WORK INSTRUCTIONS:
Starting at the line with "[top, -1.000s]", copy each line through the last one below exactly as written, without any pictures.

GIVEN DATA:
<<<<

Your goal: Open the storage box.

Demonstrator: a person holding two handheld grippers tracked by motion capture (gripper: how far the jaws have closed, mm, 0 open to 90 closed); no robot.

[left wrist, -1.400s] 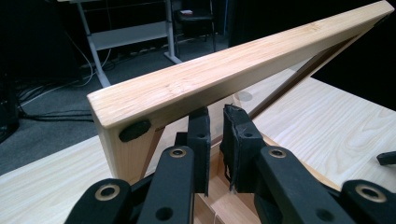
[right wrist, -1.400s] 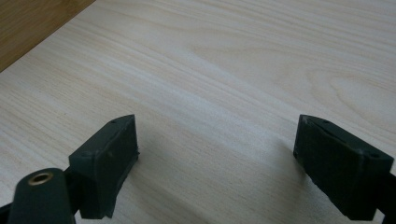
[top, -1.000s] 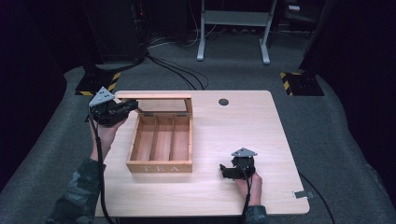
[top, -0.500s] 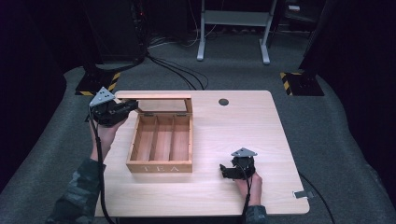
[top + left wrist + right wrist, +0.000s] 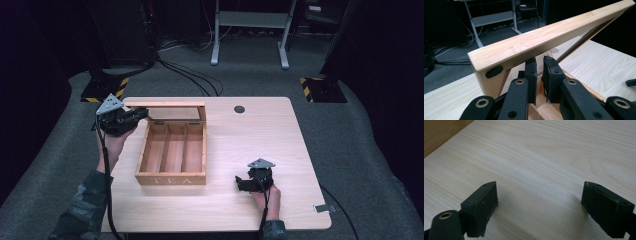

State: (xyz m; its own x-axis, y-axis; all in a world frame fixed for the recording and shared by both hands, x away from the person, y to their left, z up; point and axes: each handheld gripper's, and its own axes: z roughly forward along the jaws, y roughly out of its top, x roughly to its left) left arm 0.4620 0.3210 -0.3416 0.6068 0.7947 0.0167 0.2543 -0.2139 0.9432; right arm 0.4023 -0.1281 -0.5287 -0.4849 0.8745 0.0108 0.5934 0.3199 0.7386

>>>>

RESULT OF THIS EXERCISE:
[top, -1.000s] 
[top, -0.500s] 
[top + left wrist + right wrist, +0.000s] 

State: (xyz m; its own x-axis, y-axis; all in a world frame fixed for the recording and shared by both hands, x away from the person, y to their left, z up; point and axes: each handheld gripper's, and its own axes: z roughly forward along the jaws, y roughly out of its top, x roughly to its left) left arm 0.4620 0.3210 -0.3416 0.6068 0.7947 0.0167 0.2543 -0.2139 0.9432; right arm 0.4023 -0.1281 -0.5287 -0.4849 0.8745 0.0108 0.5934 0.3199 0.7386

What is written here forms the complete answer.